Exactly, Frank. While people may have paid into it for many years, what they actually collect out of it for a person of average lifespan is generally vastly disproportionate to the person's true contributions plus any possible earnings on them, had it been used to purchase Treasury securities (for instance).
It would require SSA to have the beef-future trading acumen of a Hillary Clinton, and the freedom of action to use it in investing their FICA tax collections, to actually make the system work in the way those who are "only collecting their own contributions" think it does. Those who make such claims have never run the numbers nor read up on it. Over most of the life of Social Security, the FICA collections were much smaller than they are currently (though even a lifetime of contributions at the current level would be quickly exhausted, just not nearly as quickly).
Thank you, Tanker.
My only experience with social security was a very long time ago, when my younger brother and I collected social security survivor's benefits, both parents never living long enough to get social security retirement benefits.

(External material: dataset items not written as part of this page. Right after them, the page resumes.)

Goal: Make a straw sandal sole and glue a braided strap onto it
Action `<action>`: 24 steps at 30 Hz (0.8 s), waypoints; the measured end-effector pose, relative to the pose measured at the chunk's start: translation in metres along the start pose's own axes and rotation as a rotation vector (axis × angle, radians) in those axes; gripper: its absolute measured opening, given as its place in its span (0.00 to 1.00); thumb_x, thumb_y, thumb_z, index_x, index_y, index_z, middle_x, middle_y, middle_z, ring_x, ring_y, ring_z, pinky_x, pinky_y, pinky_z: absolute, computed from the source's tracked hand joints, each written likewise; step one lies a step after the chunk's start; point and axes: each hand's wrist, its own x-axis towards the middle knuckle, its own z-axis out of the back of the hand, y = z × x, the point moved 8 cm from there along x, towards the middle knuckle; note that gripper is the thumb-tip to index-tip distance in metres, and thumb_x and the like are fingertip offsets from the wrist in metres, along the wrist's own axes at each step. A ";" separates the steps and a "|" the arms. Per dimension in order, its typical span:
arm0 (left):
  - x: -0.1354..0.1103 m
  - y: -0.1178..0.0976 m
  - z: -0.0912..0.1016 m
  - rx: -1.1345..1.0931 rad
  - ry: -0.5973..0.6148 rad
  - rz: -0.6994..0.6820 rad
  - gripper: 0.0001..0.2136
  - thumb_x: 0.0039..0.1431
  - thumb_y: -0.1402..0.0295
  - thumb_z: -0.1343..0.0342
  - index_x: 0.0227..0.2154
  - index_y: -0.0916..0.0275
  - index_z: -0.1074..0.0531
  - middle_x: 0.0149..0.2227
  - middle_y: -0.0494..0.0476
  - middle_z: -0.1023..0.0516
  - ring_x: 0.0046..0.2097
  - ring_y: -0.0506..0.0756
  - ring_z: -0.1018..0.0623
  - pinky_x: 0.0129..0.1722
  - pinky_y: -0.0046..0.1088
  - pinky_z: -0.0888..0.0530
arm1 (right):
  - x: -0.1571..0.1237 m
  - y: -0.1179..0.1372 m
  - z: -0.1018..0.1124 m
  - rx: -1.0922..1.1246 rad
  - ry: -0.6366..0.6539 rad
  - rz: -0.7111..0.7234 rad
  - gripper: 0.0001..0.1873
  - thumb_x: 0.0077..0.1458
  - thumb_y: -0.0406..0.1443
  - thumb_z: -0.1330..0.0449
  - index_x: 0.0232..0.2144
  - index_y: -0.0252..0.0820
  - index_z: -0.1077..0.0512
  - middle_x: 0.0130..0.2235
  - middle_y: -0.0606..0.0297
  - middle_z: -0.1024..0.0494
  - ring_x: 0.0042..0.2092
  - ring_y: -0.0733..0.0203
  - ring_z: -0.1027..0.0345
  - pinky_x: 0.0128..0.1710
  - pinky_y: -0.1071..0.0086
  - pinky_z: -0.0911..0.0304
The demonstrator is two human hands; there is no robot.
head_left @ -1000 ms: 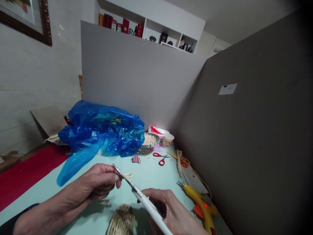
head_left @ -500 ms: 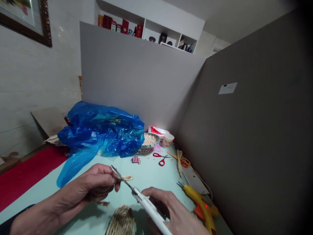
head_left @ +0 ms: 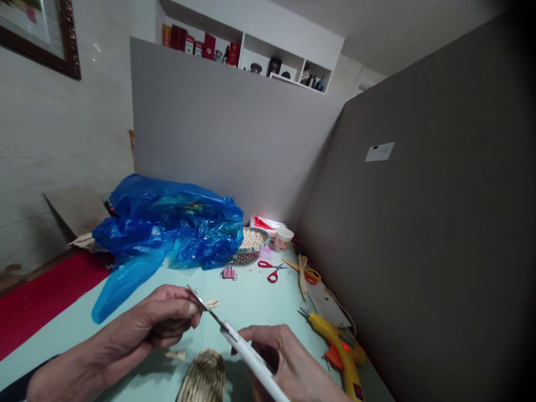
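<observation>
My left hand (head_left: pixel 171 315) is closed, pinching a pale strip of dried husk or straw (head_left: pixel 213 304) whose end sticks out past the fingertips. In my right hand (head_left: pixel 288 357) is a white-handled cutting tool (head_left: pixel 255 360); whether it is scissors or a knife I cannot tell. Its narrow metal blade (head_left: pixel 205 306) crosses the strip close to my left fingertips. Below the hands stands a woven straw piece (head_left: pixel 203 377) with a rounded top, cut off by the frame's lower edge. A small pale scrap (head_left: pixel 176 354) lies under my left hand.
At the back left a blue plastic bag (head_left: pixel 176 223) is heaped. Behind sit a round woven basket (head_left: pixel 254 240) and a paper cup (head_left: pixel 283 239). Red scissors (head_left: pixel 273 271), orange scissors (head_left: pixel 312 276) and a yellow glue gun (head_left: pixel 335 332) lie to the right, beside a grey partition (head_left: pixel 419 234).
The view has shifted slightly, so the background sits a little further left. The strip's visible end looks shorter and slightly turned; the blade is still across it.
</observation>
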 end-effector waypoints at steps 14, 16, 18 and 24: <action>0.010 0.022 0.003 0.022 0.038 0.067 0.04 0.45 0.68 0.35 0.24 0.61 0.24 0.20 0.45 0.38 0.22 0.46 0.50 0.21 0.24 0.48 | 0.008 -0.014 0.003 -0.143 -0.070 -0.059 0.16 0.35 0.29 0.39 0.32 0.39 0.22 0.19 0.76 0.37 0.23 0.69 0.50 0.21 0.76 0.54; 0.012 0.020 0.006 0.158 0.041 0.048 0.06 0.50 0.64 0.40 0.24 0.60 0.25 0.19 0.42 0.46 0.22 0.48 0.53 0.22 0.25 0.49 | 0.008 -0.019 0.004 -0.157 -0.081 -0.089 0.16 0.35 0.30 0.38 0.32 0.39 0.21 0.19 0.75 0.35 0.23 0.69 0.48 0.22 0.76 0.54; 0.014 0.016 0.007 0.317 0.058 0.028 0.08 0.52 0.62 0.44 0.24 0.59 0.26 0.19 0.42 0.50 0.23 0.49 0.53 0.23 0.27 0.50 | 0.006 -0.018 0.006 -0.234 -0.092 -0.104 0.16 0.37 0.30 0.38 0.33 0.39 0.20 0.20 0.74 0.33 0.24 0.68 0.47 0.23 0.76 0.52; 0.018 -0.011 0.021 0.781 0.054 -0.020 0.13 0.44 0.57 0.41 0.17 0.61 0.24 0.15 0.44 0.45 0.21 0.49 0.47 0.22 0.27 0.49 | -0.003 -0.012 0.030 -0.788 -0.186 -0.191 0.17 0.50 0.34 0.41 0.43 0.44 0.21 0.31 0.61 0.20 0.35 0.56 0.29 0.33 0.71 0.42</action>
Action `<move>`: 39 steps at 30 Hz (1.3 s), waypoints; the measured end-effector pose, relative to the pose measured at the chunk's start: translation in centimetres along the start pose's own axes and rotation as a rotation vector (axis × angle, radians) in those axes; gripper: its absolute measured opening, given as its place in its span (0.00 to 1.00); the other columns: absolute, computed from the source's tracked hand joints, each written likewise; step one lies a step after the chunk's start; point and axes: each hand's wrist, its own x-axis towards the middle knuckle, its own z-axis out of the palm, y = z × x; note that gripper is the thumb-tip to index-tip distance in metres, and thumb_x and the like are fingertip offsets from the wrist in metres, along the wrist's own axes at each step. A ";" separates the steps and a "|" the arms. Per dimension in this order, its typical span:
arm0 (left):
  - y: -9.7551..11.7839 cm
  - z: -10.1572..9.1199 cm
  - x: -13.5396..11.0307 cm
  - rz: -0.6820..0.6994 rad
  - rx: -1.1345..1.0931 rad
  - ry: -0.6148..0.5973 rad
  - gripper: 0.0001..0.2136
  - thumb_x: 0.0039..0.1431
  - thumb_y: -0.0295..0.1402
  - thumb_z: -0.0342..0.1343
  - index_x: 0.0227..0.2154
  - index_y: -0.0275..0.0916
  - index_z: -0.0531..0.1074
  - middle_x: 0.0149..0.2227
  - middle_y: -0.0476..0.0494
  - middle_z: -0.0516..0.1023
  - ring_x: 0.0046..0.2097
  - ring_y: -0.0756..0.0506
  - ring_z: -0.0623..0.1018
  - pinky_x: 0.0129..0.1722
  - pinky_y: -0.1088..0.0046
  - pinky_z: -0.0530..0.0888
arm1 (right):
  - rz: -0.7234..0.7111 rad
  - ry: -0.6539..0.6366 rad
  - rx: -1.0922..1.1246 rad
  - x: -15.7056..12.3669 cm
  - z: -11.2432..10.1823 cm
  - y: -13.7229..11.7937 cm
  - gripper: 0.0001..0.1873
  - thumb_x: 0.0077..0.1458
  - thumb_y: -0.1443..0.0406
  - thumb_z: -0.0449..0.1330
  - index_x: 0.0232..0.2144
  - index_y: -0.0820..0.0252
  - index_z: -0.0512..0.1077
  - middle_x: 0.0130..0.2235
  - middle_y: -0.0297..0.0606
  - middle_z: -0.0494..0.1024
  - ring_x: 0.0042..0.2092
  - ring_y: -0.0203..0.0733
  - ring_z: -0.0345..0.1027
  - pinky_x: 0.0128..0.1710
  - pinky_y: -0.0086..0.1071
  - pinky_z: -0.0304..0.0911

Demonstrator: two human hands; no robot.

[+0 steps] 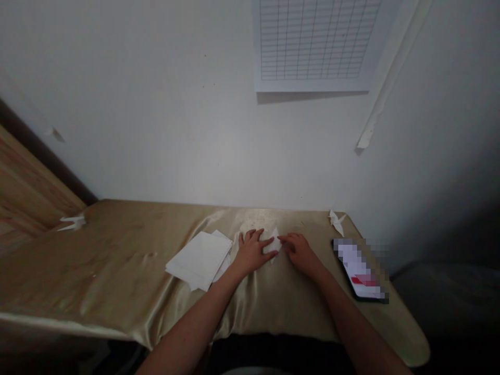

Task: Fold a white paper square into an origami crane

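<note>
Seen from the head camera, two bare forearms reach forward over a tabletop (117,271) draped in one sheet of champagne satin cloth, which lies in soft ridges near the hands. At the centre sits one small piece of folded white paper (273,242), its exact shape partly hidden by the fingers, between the two hands and touching both. The left hand (253,252) has a spread grip, palm down, with its fingers (267,242) lying across the paper's near side. The right hand (300,254) comes in from the other side with its fingers close together, their tips (283,238) at the paper's right edge; whether that grip pinches the paper cannot be told from this view.

Just left of the left hand lies one loose stack of white paper sheets (199,260), the number of sheets too hard to count. Two finished paper cranes sit well apart: one (72,223) at the far left of the cloth and one (336,221) at the far right corner. One smartphone (357,269), its screen blurred out, lies just beyond the right hand. Above, one printed grid chart (316,41) hangs on the white wall (195,130), and a wooden panel (27,192) stands at the left.
</note>
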 end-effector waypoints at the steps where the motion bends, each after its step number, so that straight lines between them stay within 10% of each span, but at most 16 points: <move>1: 0.0 -0.1 0.0 0.005 0.002 -0.014 0.24 0.57 0.53 0.59 0.57 0.61 0.71 0.67 0.42 0.62 0.67 0.28 0.58 0.62 0.30 0.46 | 0.000 -0.004 0.004 0.0 0.0 0.0 0.24 0.56 0.74 0.53 0.53 0.55 0.74 0.48 0.40 0.79 0.55 0.45 0.66 0.60 0.42 0.56; 19: -0.8 -1.7 0.7 0.019 -0.078 -0.021 0.11 0.53 0.35 0.68 0.39 0.60 0.82 0.64 0.54 0.67 0.64 0.36 0.63 0.65 0.43 0.55 | -0.014 -0.055 -0.099 -0.1 0.1 -0.4 0.23 0.58 0.70 0.57 0.54 0.51 0.74 0.58 0.37 0.74 0.60 0.46 0.59 0.63 0.46 0.51; 39: -0.5 -1.6 0.1 0.045 -0.056 -0.076 0.15 0.59 0.42 0.63 0.49 0.65 0.76 0.66 0.49 0.62 0.66 0.33 0.60 0.63 0.33 0.49 | -0.046 0.000 -0.106 0.0 -0.2 -0.5 0.12 0.56 0.69 0.60 0.40 0.51 0.79 0.46 0.36 0.79 0.54 0.46 0.63 0.59 0.44 0.51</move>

Both parents paid into the "system" from the time each of them started working. As time went on, both parents had been assessed the maximum amount by circa August or September, and so didn't even have to pay more the last few months of each year.
So my younger brother and I got, I suppose, the then-maximum survivor's benefits, given the size of our late parents' "contributions." My younger brother got them for about a year and a half, before he died in an automobile accident at the age of 17; I got them starting the same time he did, but received them until reaching the age of 22 years.
In college, I made a big deal about the "system;" about how it was a rip-off, and that I myself would never recover what I was paying into it (having worked and paid into the system since I was 14 years old).
Someone pointed out to me no, that was all wrong.
We looked at the numbers, what the parents had paid in, and what my younger brother had taken out, and what I was taking out. I was surprised;
remember, the parents had made the maximum "contributions" for quite a few years.
It seems that by the 4th month my younger brother and I received our checks, we had "exhausted" whatever the parents had put in, and all after that was gravy, money from other people's pockets.
I don't think most people, especially the primitives, understand that "contributions" to the system are actually minuscule when compared with what they get back.
And this is something that really is going to cripple Generation Y (those born after 1980), unless they decide to euthanize us or something.